Directions for this task: Find "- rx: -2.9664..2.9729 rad" below and begin at its line; stop after the line with "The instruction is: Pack". Output those lines exactly, without pictures.

Data shown:
----------

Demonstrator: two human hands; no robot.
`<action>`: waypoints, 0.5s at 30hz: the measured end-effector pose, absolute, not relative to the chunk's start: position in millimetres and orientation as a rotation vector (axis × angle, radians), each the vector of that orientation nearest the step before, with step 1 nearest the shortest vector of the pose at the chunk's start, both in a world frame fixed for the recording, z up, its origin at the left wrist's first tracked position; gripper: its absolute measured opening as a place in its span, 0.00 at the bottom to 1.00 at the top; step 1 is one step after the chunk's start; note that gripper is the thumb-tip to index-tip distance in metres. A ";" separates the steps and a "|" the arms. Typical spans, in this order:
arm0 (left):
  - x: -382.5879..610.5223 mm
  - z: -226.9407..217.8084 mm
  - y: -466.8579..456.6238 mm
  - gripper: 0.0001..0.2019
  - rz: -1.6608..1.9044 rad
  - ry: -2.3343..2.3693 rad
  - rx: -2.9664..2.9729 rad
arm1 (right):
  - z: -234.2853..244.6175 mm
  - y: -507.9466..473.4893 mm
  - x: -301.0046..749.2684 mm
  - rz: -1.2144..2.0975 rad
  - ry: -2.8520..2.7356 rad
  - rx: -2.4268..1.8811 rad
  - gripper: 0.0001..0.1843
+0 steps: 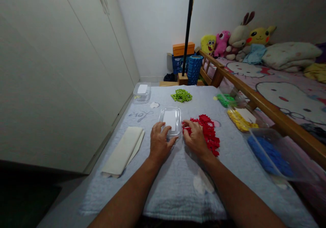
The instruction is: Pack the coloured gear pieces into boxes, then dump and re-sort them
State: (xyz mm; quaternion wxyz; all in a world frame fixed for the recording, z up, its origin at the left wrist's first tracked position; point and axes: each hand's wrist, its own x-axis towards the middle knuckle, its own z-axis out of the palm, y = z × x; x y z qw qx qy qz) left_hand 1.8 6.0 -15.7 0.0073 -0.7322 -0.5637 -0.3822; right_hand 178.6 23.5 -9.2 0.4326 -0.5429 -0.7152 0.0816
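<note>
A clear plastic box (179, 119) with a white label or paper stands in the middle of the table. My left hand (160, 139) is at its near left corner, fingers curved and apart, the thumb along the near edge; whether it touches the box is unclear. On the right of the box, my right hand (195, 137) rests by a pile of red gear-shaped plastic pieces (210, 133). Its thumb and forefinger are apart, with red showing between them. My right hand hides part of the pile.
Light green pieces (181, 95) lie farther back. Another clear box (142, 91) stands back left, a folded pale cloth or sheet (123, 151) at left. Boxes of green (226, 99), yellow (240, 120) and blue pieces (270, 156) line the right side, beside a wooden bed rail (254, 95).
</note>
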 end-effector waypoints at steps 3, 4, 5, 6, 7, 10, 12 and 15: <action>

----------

Response below:
  - rx: -2.9664..2.9729 rad
arm1 (right):
  - z: -234.2853..244.6175 mm
  - y: -507.9466..473.4893 mm
  - x: -301.0046..749.2684 mm
  - rz: -1.2144..2.0975 rad
  - ry: -2.8520..2.7356 rad
  - rx: -2.4268..1.8811 rad
  - gripper: 0.0001..0.1843
+0 steps: 
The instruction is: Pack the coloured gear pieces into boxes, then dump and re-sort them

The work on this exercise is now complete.